Write out exactly, and only, the lines from the one containing "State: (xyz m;" through the last line of the listing below.

- - - - - - -

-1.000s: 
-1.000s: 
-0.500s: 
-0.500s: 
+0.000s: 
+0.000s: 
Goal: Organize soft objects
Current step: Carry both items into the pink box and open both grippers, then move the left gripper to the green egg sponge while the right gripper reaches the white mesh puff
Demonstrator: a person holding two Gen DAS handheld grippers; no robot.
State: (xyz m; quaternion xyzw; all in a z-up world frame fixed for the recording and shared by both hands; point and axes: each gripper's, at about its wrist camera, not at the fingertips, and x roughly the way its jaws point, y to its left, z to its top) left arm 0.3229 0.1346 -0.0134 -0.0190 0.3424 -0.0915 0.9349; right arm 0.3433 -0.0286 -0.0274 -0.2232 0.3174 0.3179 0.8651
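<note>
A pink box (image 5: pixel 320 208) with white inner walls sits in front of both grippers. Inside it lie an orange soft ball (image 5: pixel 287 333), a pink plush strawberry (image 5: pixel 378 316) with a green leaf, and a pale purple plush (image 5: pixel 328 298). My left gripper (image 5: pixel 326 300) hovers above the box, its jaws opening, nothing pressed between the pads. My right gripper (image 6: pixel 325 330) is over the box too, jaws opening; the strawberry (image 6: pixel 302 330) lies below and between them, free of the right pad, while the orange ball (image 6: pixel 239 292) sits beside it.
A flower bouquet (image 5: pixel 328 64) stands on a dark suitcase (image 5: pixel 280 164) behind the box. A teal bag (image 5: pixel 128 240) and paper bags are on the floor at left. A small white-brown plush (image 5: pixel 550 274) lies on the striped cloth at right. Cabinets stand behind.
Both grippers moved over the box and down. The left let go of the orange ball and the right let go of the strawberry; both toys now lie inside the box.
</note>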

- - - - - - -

SOLUTION FOR THIS PROBLEM =
State: (xyz m; quaternion xyzw; all in a z-up world frame fixed for the recording and shared by both hands; point and axes: each gripper's, at about its wrist camera, not at the fingertips, and x roughly the way its jaws point, y to its left, z to its top) left arm 0.3229 0.1346 -0.0134 -0.0190 0.3424 -0.0915 0.9349; right arm 0.3433 -0.0286 -0.0274 -0.2232 0.3174 0.3179 0.8651
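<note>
A pink box (image 5: pixel 320 208) with white inner walls sits in front of both grippers. Inside it lie an orange soft ball (image 5: pixel 287 333), a pink plush strawberry (image 5: pixel 378 316) with a green leaf, and a pale purple plush (image 5: pixel 328 298). My left gripper (image 5: pixel 326 300) hovers above the box, its jaws opening, nothing pressed between the pads. My right gripper (image 6: pixel 325 330) is over the box too, jaws opening; the strawberry (image 6: pixel 302 330) lies below and between them, free of the right pad, while the orange ball (image 6: pixel 239 292) sits beside it.
A flower bouquet (image 5: pixel 328 64) stands on a dark suitcase (image 5: pixel 280 164) behind the box. A teal bag (image 5: pixel 128 240) and paper bags are on the floor at left. A small white-brown plush (image 5: pixel 550 274) lies on the striped cloth at right. Cabinets stand behind.
Both grippers moved over the box and down. The left let go of the orange ball and the right let go of the strawberry; both toys now lie inside the box.
</note>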

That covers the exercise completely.